Le sanctuaire ne se rend pas
Creator: Ruiz-Castillo, Arturo
Date Created: 1949
Type: Film
Extent: 1 item
Le réalisateur de ce film avait un passé républicain. Il avait été un proche collaborateur de Federico García Lorca dans son projet culturel La Barraca. Ces antécédents transparaissent de manière très subtile à certains moments du film qui, malgré son manichéisme, ses clichés et ses références au discours franquiste, n’insulte pas ouvertement les républicains.

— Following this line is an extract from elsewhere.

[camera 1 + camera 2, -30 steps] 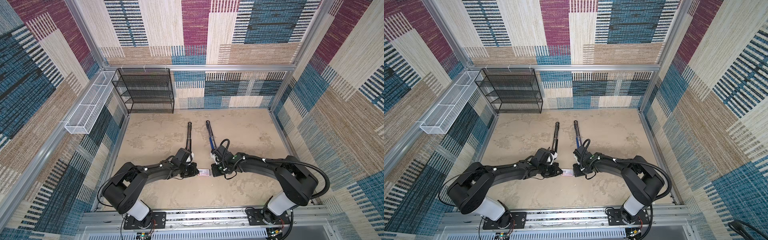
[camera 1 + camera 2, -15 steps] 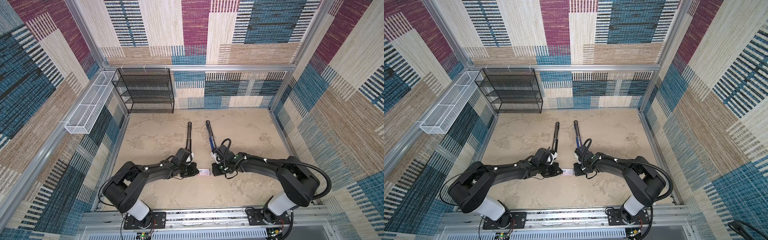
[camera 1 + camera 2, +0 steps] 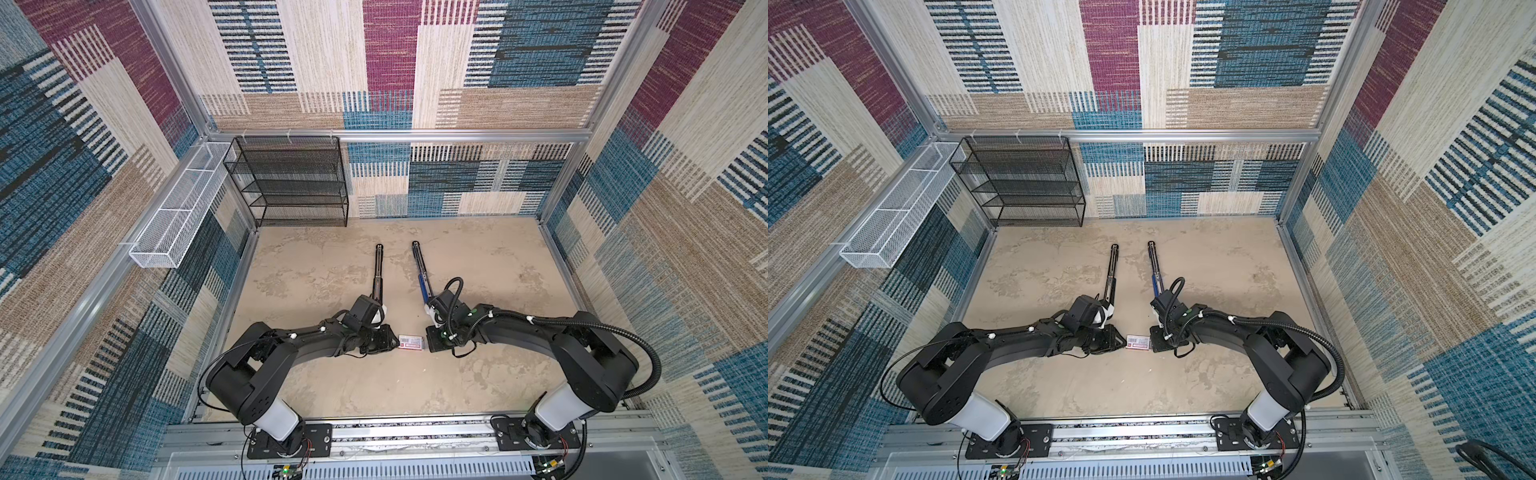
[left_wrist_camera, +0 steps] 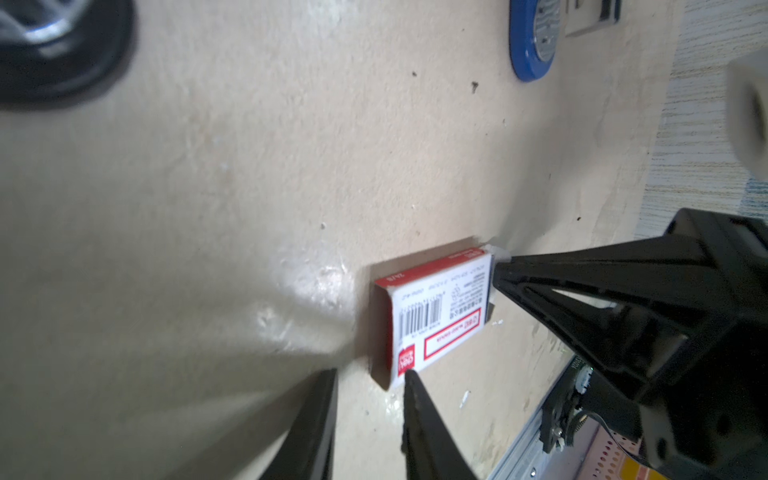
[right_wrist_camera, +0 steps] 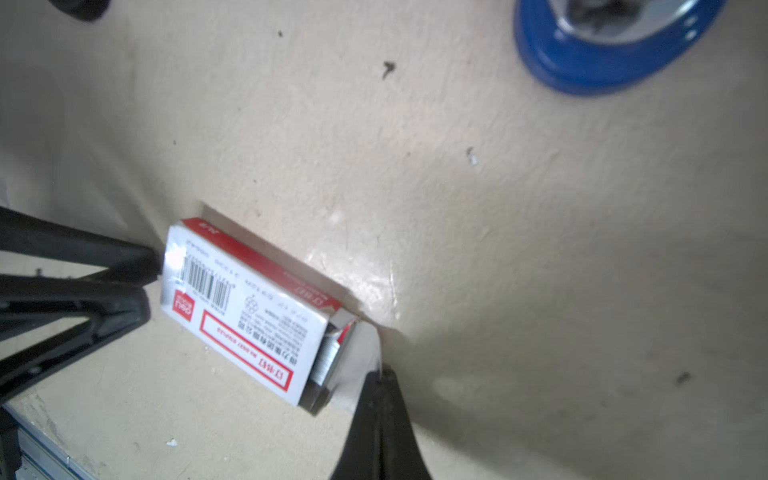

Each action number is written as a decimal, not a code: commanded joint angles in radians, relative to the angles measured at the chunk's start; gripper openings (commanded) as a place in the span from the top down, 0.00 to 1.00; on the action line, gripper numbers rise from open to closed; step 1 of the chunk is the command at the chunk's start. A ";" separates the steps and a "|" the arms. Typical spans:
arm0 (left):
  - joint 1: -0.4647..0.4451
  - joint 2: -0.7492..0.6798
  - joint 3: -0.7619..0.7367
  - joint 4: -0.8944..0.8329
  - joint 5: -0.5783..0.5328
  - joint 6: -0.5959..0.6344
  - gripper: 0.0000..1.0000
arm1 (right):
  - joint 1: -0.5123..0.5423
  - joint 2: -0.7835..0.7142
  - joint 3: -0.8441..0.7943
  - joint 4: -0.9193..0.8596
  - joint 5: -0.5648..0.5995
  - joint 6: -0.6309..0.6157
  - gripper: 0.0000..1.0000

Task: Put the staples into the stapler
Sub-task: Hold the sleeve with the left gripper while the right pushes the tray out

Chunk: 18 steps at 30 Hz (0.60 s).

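lying well beyond the staple box [image 3: 410, 342], the blue stapler [image 3: 422, 284] awaits loading. left gripper [image 4: 370, 374], jaws parted, holds nothing at the box's barcode end. right gripper [image 5: 380, 374] is closed on the clear tray [image 5: 357, 353] at the box's open end, seemingly to draw out the staples [image 5: 326, 361].

- Clock directions take the reach of the left gripper [image 4: 371, 373] as twelve o'clock; its two black fingers stand apart.
- The white-and-red staples box [image 4: 440, 316] lies flat on the beige table [image 4: 249, 166] just ahead, between twelve and one o'clock, barcode up. One fingertip [image 4: 409, 376] touches its near corner.
- The right gripper [image 4: 498, 272] points in from three o'clock, tips together against the box's far end, where a clear tray lip [image 4: 496, 250] pokes out.
- A blue stapler end [image 4: 525, 54] lies well off at one o'clock, and a blurred black rounded shape [image 4: 54, 54] at ten.
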 commanded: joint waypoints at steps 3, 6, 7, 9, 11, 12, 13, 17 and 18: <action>0.001 0.031 0.031 0.009 0.026 0.027 0.71 | 0.001 0.007 0.006 0.021 -0.012 -0.003 1.00; 0.001 0.041 0.042 0.012 0.028 0.029 0.74 | 0.002 0.006 0.004 0.023 -0.015 -0.001 1.00; 0.001 0.045 0.046 0.014 0.029 0.029 0.76 | 0.002 0.006 0.003 0.023 -0.016 0.000 1.00; 0.001 0.053 0.055 0.012 0.034 0.031 0.81 | 0.002 0.006 0.000 0.025 -0.017 0.000 1.00; 0.001 0.062 0.061 0.012 0.036 0.033 0.92 | 0.002 0.008 0.000 0.026 -0.018 0.000 1.00; 0.001 0.065 0.064 0.008 0.038 0.033 0.98 | 0.002 0.007 -0.002 0.026 -0.018 0.000 1.00; 0.001 0.066 0.065 0.007 0.039 0.034 1.00 | 0.001 0.007 -0.002 0.025 -0.016 0.000 1.00; 0.001 0.057 0.057 0.006 0.037 0.033 1.00 | 0.002 0.001 -0.008 0.016 0.002 0.002 1.00; 0.001 0.054 0.054 0.004 0.032 0.032 1.00 | 0.001 -0.003 -0.011 0.014 0.010 0.002 1.00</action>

Le fil conducteur du récit est constitué par les souvenirs de Marisa (Beatriz de Añara), le personnage féminin principal, lorsqu’elle revient, après la Guerre Civile, au sanctuaire de Santa María de la Cabeza (près d'Andújar) et apporte des fleurs sur la tombe du capitaine de la Garde civile Santiago Cortés (Tomás Blanco), qui s’y trouve. Elle commence alors à évoquer comment, au printemps 1936, elle était venue à Jaén depuis Madrid avec son père, qui est un comte (parfois appelé marquis), pour voir le domaine familial. Bien que le temps était magnifique et que la Garde civile s’était montrée obligeante lors d’un contrôle routier, des nuages noirs s’amoncelaient déjà à l'horizon. Marisa se souvient d'un « certain malaise » social, citant comme exemple que seul un domestique était venu les accueillir à leur arrivée. Peu de temps après, des paysans agités ont tenté de pénétrer dans la ferme. Ils ont été dissuadés par un notaire de gauche, Luis de Aracil (Alfredo Mayo).
Une fois la guerre déclenchée, la révolution éclate, les miliciens attaquent le domaine du comte et l’assassinent, tandis que Luis sauve la vie de Marisa en l'emmenant au sanctuaire. Là, des gardes civils, des partisans de droite et leurs familles, soit environ 1200 personnes au total, se sont rassemblés, sous le commandement de Cortés. L'endroit est immédiatement assiégé par les républicains. Luis ne peut plus retourner auprès des siens et reste, plus ou moins de force, défendre la position, mais changeant au passage ses convictions politiques. Dans ce contexte, un amour improbable naît entre Marisa et Luis, condamné de surcroît à une fin tragique puisque celui-ci est blessé, semble-t-il mortellement, dans les derniers instants de l'assaut républicain contre le sanctuaire.
Le film déforme considérablement la réalité historique. Par exemple, contrairement à ce qu'il raconte, le sanctuaire n'était pas en rébellion directe, ni bien sûr assiégé, immédiatement, mais deux mois après le début de la guerre, à la mi-septembre 1936, lorsque le capitaine Cortés a arrêté l'évacuation de ses habitants ordonnée par les autorités républicaines, et a procédé en outre à l'arrestation de son supérieur hiérarchique et de plusieurs miliciens et policiers. Ceux-ci, qui n'apparaissent pas dans le film, sont restés captifs pendant tout le siège. Il est également dit, comme on peut le voir dans le cadre qui accompagne ce texte, que ce sont des members des Brigades internationales qui ont pris le sanctuaire (les troupes qui le conquièrent entrent en parlant français). Mais seules des Brigades républicaines mixtes ont pris part au combat.
Bien que le siège du sanctuaire ait pris fin le 1er mai 1937 et ait signifié une défaite franquiste, le film se termine par la célébration du fameux communiqué de la victoire de Franco lu par Fernando Fernández de Córdoba le 1er avril 1939.